There are different types of health insurance plans available in the market. They mostly differ on who they are catering to. The two most popular types are group insurance and individual health insurance. While individual health insurance can be bought by everyone, group insurance plans only cover employees of a particular organization.
Group insurance is now a mandatory part of every employment contract. It covers employees as well as their family members for hospitalization expenses. There is usually day one coverage on these policies but the coverage amount is quite low. Individual policies provide higher coverage but usually, come with a waiting period. The other major difference is that you will have to pay the premiums yourself for an individual policy, whereas the company usually takes care of the premiums for corporate insurance.
Today we will look at some of the major differences between a group insurance policy and an individual health insurance policy. While group insurance covers almost every professional today, it is not enough to cover the financial risks related to health emergencies. This blog will help you make a more informed decision on how much individual health cover you should be looking at, over and above your existing health cover.
Six Difference Between Group Insurance & Individual Health Insurance
The Validity Of Coverage
All health insurance policies today come with lifelong renewability which means that you can keep renewing the policy every year (until the death of the policyholder). However, for group insurance, the policy will cover you only as long as you are an employee of the particular organization.
While all policies offer renewability for life, the entry age is capped differently for different providers. The entry age limit for most policies is capped at 65 years; however, a lot of insurance providers have taken this cap off. This means that you might be able to buy the policy only until you are 65 years of age, but you can renew it forever after that.
The Sum Insured In The Policy
Group health covers have a fixed sum insured or cover amount that is common for all employees. For example, an organization might decide to cover their employees with a 5L insurance package – in that case, every single employee (whether they have family members added to the plan or not) gets a 5L coverage. It is predetermined by the organization and does not depend on your individual requirements.

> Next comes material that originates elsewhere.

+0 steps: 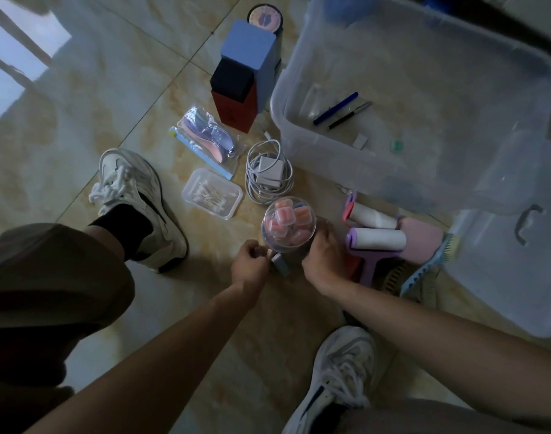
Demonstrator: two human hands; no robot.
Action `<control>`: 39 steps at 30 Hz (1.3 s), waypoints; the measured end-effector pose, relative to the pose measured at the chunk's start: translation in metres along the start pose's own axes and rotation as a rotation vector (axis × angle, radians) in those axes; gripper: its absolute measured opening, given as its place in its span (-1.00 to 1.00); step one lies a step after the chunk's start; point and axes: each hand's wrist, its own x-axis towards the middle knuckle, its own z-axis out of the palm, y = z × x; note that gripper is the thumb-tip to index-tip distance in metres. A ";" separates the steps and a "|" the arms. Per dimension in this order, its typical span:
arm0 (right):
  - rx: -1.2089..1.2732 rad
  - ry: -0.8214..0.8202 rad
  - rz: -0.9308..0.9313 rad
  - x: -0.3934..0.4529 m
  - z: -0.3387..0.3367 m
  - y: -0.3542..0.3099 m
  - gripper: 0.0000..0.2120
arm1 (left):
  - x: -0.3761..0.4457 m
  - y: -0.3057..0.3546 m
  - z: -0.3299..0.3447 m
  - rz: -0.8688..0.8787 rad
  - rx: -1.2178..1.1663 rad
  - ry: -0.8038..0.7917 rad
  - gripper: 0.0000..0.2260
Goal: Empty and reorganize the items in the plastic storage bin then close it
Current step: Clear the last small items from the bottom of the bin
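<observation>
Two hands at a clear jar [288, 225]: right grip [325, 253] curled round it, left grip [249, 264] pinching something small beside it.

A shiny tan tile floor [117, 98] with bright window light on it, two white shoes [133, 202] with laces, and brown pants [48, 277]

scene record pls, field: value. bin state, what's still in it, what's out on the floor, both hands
bin: clear plastic storage bin, open, on the floor
lid: off, lying beside the bin
still in bin: blue pen, black pen, a few small bits
on floor: stacked boxes, zip bag, charger with cable, cotton swab box, two lint rollers
left hand: pinches a small item, unclear what
right hand: grips domed clear container of pink pieces
</observation>
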 end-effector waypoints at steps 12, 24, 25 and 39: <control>0.099 -0.049 -0.040 -0.013 -0.052 0.013 -0.73 | -0.056 0.057 -0.028 0.077 0.262 0.106 -0.86; 0.242 -0.284 -0.428 0.003 -0.243 -0.022 -0.84 | -0.140 0.224 0.005 0.946 0.570 0.100 -0.79; 0.280 -0.256 -0.416 0.015 -0.257 -0.019 -0.84 | -0.135 0.241 0.013 1.001 0.583 0.101 -0.79; -0.217 -0.264 -0.034 0.251 -0.222 0.101 -0.51 | 0.048 0.327 0.135 0.645 1.374 -0.373 -0.64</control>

Individual policies, on the other hand, give you complete flexibility to choose your coverage and benefits. You can base it on your current health status, your financial requirements, and any unforeseen health risk that might affect you.
Medical Screenings Needed Before Buying
Medical tests are not mandatory for an employee to avail of employee insurance benefits, even if they have a pre-existing disease. On the other hand, individual health insurance will usually ask for medical screening or at least underwriting over the phone if you have a health condition.
The Cost of Premiums
Employee insurance is usually on the employer’s account and employees are not asked to pay for it. The premiums are actually higher for these policies because they generally don’t have any waiting period and come with coverage for a lot of conditions that may not always be available with individual health insurance.

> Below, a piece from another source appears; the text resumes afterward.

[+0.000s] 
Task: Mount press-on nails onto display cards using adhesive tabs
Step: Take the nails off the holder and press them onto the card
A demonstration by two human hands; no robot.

One of the biggest pros of retail policies is flexibility. You can customize your coverage not just based on health conditions but also around what your budget is as well as the dependents you want to cover.
Benefits for Dependents
An employee can utilize their insurance policies to add family members (spouse, children, and parents) into a group insurance policy. Moreover, group health insurances are open to provide maternity benefits to expectant mothers. However, the downside would be the limitations to dependents and the inability to add more than the specified number of family members.
Individual insurance can also avail for family coverage that provides discounts in premium payment and also welcomes new members to the coverage. You can also opt for deductibles as options to save expenses.
Tax benefits are usually not available for group insurance because the premiums are paid by the employer. In case, there is a part of the premium that you, as an employee, are paying, you can file for tax deductions on the same.
If you have an individual policy, on the other hand, you are eligible for tax deductions of up to Rs 25,000 under Section 80D under the country’s Income Tax Laws.
Health insurance is essential today. Whether you have a condition or are healthy as a horse, insurance is a great way to keep your finances secure. Nowadays, new-age insurtech startups like Vital are doing their bit to disrupt the market by going beyond regular health insurance coverage without putting a dent in the policyholder’s pocket.
As 21st-century consumers, we need to remember that today our health expenses are not limited to big hospitalizations but revolve more around smaller ones we incur through the year, be it doctor consults, medicines, diagnostics, and so on. With the ongoing medical inflation and the explosion in health expenses, it is of paramount importance that we start preparing for these smaller expenses and look for health insurance that will actually help us do that.